Overview

User acquisition is one of the biggest problems in crypto. For an app to succeed, it must have sustainable unit economics when it comes to user acquisition. The lifetime revenue of a user (LTV) should be greater than the cost to acquire them (CAC) at a healthy multiple. Without accurate attribution, you are lost in the dark forest. Attribution helps answer:
  • Where did users come from?
  • What meaningful activity did users perform on my app?
  • How well are users monetizing? How much revenue did I make? (ARPU, LTV)
  • How long are users sticking around? (Retention, Churn)
  • Is my ROI for an acquisition channel positive? (LTV > CAC)

Example

Attribution in web3 is complex. As you’ve seen in the above example, not everything you care about is onchain. Consider the following example user journey for a DEX called FooSwap with many touchpoints:
  • A user sees an tweet thread about an app on X (“referrer”) clicks on a referral link
  • The user visits the app’s website (fooswap.com)
  • The user visits the app (app.fooswap.com)
  • The user connects their wallet on the app
  • The user signs a token approval message
  • The user starts a swap transaction but the wallet has insufficient gas
  • The user abandons their transaction (“dropoff”)
  • The user revisits the app from another channel on Farcaster (“referrer”)
  • The user completes a swap transaction (“conversion”) emitting an onchain event
In this example, two touchpoints contribute to the successful conversion: X and Farcaster. Using an attribution model, we can assign different weights to these touchpoints to determine their relative importance in the conversion:
  • Using first touch model, the complete conversion can be attributed to X and the referral
  • Using last touch model, the complete conversion can be attributed to Farcaster
  • Using a linear attribution model, we could assign a weight of 0.5 to each touchpoint, meaning that both X and Farcaster contributed equally to the conversion

How attribution works in Formo

To understand the full user journey, we must navigate two different worlds: offchain and onchain. It’s imperative to trace the event sequence from initial engagement offchain to conversion onchain.

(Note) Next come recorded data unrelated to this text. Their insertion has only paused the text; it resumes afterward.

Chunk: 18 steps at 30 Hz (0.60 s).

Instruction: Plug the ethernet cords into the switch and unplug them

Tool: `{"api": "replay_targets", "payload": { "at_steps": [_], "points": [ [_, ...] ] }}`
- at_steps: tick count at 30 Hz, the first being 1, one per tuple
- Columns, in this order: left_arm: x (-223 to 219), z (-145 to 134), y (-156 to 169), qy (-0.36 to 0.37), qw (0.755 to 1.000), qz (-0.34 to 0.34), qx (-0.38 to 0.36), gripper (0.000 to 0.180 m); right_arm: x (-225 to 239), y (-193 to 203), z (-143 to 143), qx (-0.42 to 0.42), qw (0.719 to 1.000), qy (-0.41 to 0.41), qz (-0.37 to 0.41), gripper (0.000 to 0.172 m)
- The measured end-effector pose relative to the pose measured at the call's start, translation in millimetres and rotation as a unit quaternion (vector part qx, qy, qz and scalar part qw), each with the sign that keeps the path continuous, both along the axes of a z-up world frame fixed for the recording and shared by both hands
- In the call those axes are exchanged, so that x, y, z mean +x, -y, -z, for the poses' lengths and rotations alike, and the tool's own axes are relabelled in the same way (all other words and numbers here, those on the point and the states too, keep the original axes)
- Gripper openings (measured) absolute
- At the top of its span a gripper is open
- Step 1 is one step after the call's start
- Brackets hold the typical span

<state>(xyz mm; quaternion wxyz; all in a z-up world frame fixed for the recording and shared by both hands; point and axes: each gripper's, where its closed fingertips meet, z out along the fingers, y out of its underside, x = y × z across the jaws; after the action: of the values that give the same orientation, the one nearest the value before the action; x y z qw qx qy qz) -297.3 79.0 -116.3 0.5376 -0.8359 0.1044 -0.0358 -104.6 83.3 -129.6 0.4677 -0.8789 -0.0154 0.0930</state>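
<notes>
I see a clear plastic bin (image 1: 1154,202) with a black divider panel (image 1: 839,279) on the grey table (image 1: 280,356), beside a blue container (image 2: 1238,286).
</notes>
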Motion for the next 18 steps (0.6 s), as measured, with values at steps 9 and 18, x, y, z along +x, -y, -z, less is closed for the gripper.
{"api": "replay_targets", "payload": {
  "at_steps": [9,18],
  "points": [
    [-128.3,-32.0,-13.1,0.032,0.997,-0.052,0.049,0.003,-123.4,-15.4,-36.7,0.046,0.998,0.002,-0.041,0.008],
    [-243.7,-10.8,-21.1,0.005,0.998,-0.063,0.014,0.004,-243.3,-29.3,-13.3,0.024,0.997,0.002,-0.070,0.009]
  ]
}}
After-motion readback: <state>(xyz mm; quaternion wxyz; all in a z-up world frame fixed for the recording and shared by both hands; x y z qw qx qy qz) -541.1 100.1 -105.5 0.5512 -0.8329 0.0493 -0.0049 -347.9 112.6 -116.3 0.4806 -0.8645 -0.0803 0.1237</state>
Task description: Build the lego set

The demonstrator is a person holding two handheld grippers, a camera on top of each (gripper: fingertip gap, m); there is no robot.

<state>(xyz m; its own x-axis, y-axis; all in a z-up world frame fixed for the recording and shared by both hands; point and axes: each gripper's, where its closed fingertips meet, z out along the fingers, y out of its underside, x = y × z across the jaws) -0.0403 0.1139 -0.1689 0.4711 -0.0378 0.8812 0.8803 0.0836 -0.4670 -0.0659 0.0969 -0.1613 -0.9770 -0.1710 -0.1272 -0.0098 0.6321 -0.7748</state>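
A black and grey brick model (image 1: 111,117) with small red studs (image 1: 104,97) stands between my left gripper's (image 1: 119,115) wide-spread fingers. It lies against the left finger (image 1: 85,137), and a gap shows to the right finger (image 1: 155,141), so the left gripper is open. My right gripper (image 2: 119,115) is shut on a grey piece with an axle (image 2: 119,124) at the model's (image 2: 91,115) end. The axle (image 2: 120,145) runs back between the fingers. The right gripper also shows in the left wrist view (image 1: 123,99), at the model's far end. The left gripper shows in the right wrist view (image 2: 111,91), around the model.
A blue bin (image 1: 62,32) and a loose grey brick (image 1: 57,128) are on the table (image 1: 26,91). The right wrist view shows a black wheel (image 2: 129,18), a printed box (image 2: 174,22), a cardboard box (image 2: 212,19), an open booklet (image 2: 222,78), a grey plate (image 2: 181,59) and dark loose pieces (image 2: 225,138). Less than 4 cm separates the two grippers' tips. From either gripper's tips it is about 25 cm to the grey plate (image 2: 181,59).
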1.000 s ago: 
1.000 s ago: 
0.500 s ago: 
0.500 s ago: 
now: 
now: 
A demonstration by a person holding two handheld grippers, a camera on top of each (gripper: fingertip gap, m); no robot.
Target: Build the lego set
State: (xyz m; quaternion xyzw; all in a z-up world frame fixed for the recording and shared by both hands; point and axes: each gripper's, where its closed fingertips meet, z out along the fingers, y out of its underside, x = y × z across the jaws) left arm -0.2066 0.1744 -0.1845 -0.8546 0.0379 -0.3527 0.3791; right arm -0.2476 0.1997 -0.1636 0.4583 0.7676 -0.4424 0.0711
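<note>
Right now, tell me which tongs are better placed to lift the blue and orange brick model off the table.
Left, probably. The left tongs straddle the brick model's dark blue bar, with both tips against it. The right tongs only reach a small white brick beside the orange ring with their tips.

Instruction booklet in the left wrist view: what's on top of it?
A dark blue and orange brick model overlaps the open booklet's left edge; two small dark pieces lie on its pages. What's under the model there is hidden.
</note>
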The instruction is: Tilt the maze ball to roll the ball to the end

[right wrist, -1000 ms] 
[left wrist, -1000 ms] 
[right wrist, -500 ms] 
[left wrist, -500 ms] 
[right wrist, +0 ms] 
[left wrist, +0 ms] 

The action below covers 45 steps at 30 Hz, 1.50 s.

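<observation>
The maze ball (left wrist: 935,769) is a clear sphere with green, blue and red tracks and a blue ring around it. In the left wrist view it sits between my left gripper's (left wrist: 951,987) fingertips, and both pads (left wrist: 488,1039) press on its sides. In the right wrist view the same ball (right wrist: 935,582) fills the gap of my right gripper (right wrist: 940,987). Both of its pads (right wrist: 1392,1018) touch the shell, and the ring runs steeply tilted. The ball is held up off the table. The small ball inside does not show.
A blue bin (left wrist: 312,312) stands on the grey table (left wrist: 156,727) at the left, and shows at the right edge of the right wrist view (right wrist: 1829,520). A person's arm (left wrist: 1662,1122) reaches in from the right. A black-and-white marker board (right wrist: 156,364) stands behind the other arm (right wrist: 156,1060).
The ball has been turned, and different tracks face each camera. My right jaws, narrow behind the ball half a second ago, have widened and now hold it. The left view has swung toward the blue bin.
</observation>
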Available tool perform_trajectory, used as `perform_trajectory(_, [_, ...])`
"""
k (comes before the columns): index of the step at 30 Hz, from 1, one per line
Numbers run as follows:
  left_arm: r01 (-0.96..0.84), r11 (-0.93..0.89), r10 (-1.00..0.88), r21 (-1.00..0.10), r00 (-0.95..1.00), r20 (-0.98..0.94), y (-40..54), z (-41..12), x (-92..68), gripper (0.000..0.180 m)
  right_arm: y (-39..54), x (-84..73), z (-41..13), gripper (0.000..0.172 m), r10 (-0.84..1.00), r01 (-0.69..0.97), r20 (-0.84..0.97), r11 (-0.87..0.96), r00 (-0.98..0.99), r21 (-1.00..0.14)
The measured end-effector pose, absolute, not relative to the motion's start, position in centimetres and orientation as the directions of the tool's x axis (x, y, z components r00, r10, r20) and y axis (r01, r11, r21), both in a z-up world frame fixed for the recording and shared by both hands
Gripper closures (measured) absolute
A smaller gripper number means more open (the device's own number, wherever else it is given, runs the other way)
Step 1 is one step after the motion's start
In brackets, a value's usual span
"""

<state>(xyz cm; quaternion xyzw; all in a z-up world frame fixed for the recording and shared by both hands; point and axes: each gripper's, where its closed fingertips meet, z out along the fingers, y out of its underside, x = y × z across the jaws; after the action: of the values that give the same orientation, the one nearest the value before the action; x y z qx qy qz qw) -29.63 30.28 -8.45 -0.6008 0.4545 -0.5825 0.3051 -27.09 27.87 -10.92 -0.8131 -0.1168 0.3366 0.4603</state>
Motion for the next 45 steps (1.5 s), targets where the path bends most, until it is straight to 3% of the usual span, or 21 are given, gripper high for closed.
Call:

Here’s a high-level overview of how it works: Formo solves two core functions: attribution and identity.
  • Attribution refers to event-based analytics about where, how, and when users interact with links, sites, and apps (touchpoint trackers, UTM & referral parameters, events, ingestion).
  • Identity refers to the resolution of user activity into a single unified profile (sessions, demographics, wallets, onchain data).
Spend less time building analytics and leave the complex data engineering to us.

Attribution models

Formo helps you understand the impact of each touchpoints in each user journey, whether with first or last touch (single-touch attribution) or across multiple touchpoints using multi-touch attribution.
ModelDescription
First TouchGives 100% credit to the first touchpoint within the attribution lookback window
Last TouchGives 100% credit to the last touchpoint within the attribution lookback window
LinearGives equal credit to every touchpoint leading up to a conversion within the lookback window
Looking for more attribution models? Let us know.

Glossary

TermDefinition
User journeyConsists of touchpoints and the conversion event. It is possible for a conversion event to have no corresponding touchpoints (eg. utm parameters). In this case we consider it a ‘direct’ conversion
ConversionThe primary event you’re interested in analyzing with multi-touch attribution models. Typically some final value generating interaction such as “Mint” or “Swap” or “Stake”.
TouchpointActions (events) a user’s taken or exposed to along the journey before doing the conversion event. [Eg. does event A → B → C → D (conversion event) in a 7 day period; For a lookback window of 7 days, A, B, C are all considered touchpoints]
Lookback windowThe time window where a user’s events with this attribution property are counted towards the calculation. The window ends when the conversion metric happens.